Duas participações especiais são bastante simbólicas para a artista: a da cantora Gal Costa, que a viu crescer e é sua madrinha de batismo, e a de Ana Carolina, uma das maiores incentivadoras para que largasse a então bem-sucedida carreira como produtora de audiovisual e se lançasse cantora, em 2003, aos 29 anos. "Ela e a Ivete [Sangalo], entre outras pessoas, foram duas amigonas que me encorajaram a derrotar meus medos e a começar a cantar profissionalmente", lembra Preta Gil.
Engana-se quem pensa que esses medos envolvem o sobrenome famoso do pai, Gilberto Gil. "Por incrível que pareça, nunca tive receio dessa cobrança", garante a cantora. "Na verdade, eu tinha um trauma desde a adolescência, quando perdi meu irmão [Pedro Gil, morto em um acidente de carro em 1990]. Ele era um músico maravilhoso e me ensinou muita coisa relacionada à música", destaca.

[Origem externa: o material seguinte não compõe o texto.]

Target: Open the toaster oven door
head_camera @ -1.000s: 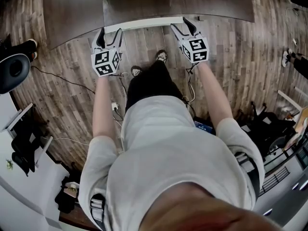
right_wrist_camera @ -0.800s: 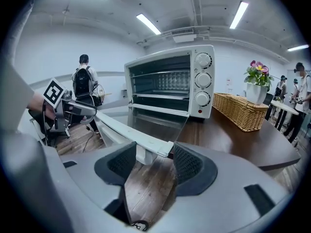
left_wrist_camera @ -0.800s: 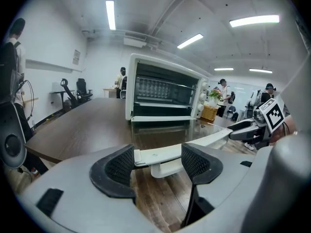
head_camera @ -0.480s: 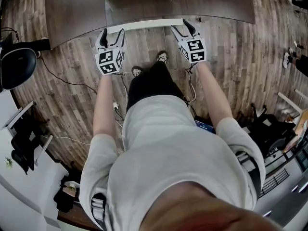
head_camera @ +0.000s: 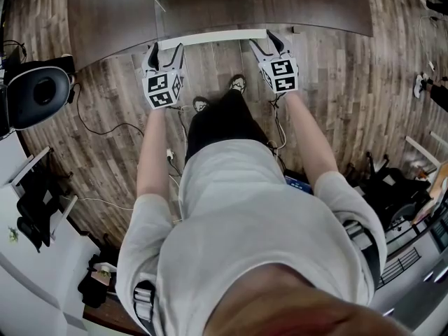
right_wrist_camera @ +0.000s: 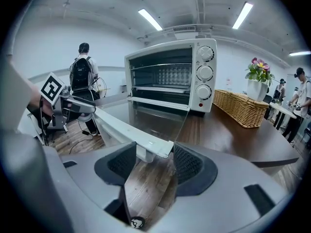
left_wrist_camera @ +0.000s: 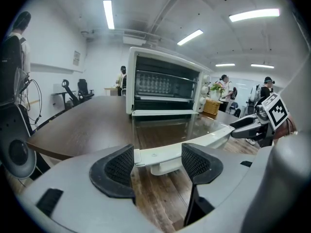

Neste novo disco, Preta Gil acredita ter chegado a um estágio mais maduro. "Estou mais calejada, com 43 anos. Aprendi a lidar com meus medos e também com as críticas, os olhares tortos e as ofensas", diz ela, que é atacada nas redes sociais com frequência desde que decidiu posar nua no encarte do primeiro disco, "Prêt-a Porter". Por isso, também define o novo trabalho como um "disco de amor". "As pessoas precisam amar mais e se abrir mais para o amor."
A diversidade mencionada pela cantora está presente também nos ritmos do repertório escolhido. Nele, Preta Gil vai do reggaeton ao sertanejo, passando por pagode e reggae, entre outros. "Sou eclética e avessa a rótulos. Por isso, também digo que é um disco que prega a liberdade."